Evaluation of the Empirical Scaling Factor of Joule Heating Rates in
TIE-GCM with EISCAT Measurements
Abstract
Joule heating is one of the main energy inputs into the
thermosphere-ionosphere system.
Precise modeling of this process is essential for any space weather
application. Existing ionosphere models tend to underestimate the actual
Joule heating rate quite significantly.
The Thermosphere-Ionosphere-Electrodynamics General-Circulation-Model
applies an empirical scaling factor of 1.5 for compensation. We
calculate vertical profiles of Joule heating rates from approximately
2220 h of measurements with the EISCAT incoherent scatter radar and the
corresponding model runs. We investigate model runs with the plasma
convection driven by both the Heelis and the Weimer model.
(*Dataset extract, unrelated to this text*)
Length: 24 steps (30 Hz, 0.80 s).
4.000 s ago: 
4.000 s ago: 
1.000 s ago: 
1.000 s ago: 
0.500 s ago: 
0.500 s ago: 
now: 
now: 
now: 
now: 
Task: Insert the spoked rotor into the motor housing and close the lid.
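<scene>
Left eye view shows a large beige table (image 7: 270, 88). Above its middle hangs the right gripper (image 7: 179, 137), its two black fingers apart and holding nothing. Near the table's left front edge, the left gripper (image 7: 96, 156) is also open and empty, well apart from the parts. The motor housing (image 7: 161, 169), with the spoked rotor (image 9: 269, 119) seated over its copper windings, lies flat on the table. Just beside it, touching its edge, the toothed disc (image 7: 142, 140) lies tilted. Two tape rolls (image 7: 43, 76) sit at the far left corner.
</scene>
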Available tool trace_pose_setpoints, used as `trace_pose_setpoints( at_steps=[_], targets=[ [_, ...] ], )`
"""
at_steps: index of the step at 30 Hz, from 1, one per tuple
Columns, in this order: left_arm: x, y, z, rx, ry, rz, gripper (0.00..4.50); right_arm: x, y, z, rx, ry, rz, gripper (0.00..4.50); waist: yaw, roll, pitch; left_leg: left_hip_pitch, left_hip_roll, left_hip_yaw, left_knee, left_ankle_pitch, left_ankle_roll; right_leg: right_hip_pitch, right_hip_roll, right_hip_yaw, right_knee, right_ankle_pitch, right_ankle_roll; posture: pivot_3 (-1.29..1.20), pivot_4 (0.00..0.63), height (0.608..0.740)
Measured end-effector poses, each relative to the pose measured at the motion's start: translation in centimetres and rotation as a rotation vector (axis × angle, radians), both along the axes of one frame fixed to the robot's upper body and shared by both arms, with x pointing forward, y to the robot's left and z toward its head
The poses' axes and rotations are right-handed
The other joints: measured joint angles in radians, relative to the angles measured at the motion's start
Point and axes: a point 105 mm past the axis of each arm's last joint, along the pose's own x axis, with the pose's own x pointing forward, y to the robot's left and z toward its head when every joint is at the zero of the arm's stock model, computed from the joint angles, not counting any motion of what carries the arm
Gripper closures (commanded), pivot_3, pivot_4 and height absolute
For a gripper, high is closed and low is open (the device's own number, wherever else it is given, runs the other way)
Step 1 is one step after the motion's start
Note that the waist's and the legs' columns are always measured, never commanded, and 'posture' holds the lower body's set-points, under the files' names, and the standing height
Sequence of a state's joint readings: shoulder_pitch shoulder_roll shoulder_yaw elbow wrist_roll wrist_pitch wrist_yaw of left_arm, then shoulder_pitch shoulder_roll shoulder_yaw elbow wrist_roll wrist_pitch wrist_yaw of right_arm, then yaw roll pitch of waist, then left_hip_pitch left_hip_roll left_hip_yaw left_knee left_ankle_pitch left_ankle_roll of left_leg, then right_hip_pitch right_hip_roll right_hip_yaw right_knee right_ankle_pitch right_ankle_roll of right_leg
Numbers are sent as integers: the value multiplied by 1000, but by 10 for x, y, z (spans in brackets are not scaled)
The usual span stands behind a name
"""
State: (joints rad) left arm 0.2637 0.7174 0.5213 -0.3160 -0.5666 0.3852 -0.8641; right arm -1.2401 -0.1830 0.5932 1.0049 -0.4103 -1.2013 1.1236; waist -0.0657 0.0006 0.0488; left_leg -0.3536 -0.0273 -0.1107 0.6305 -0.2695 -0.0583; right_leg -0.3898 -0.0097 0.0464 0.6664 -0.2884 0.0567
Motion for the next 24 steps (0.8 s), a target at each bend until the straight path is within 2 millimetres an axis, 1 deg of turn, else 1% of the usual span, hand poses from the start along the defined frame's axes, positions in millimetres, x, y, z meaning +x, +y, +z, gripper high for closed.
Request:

The required
scaling of the Joule heating profiles is determined with respect to the
Kp index, the Kan-Lee merging electric field EKL, and the magnetic local
time. Though the default scaling factor of 1.5 appears to be adequate on
average, we find that the required scaling varies strongly with all
three parameters ranging from 0.46 to ∼20 at geomagnetically disturbed
and quiet times, respectively. Furthermore, the required scaling is
significantly different in runs driven by the Heelis and Weimer model.
Adjusting the scaling factor with respect to the Kp index, EKL, the
magnetic local time, and the choice of convection model would reduce the
difference between measurement and model results.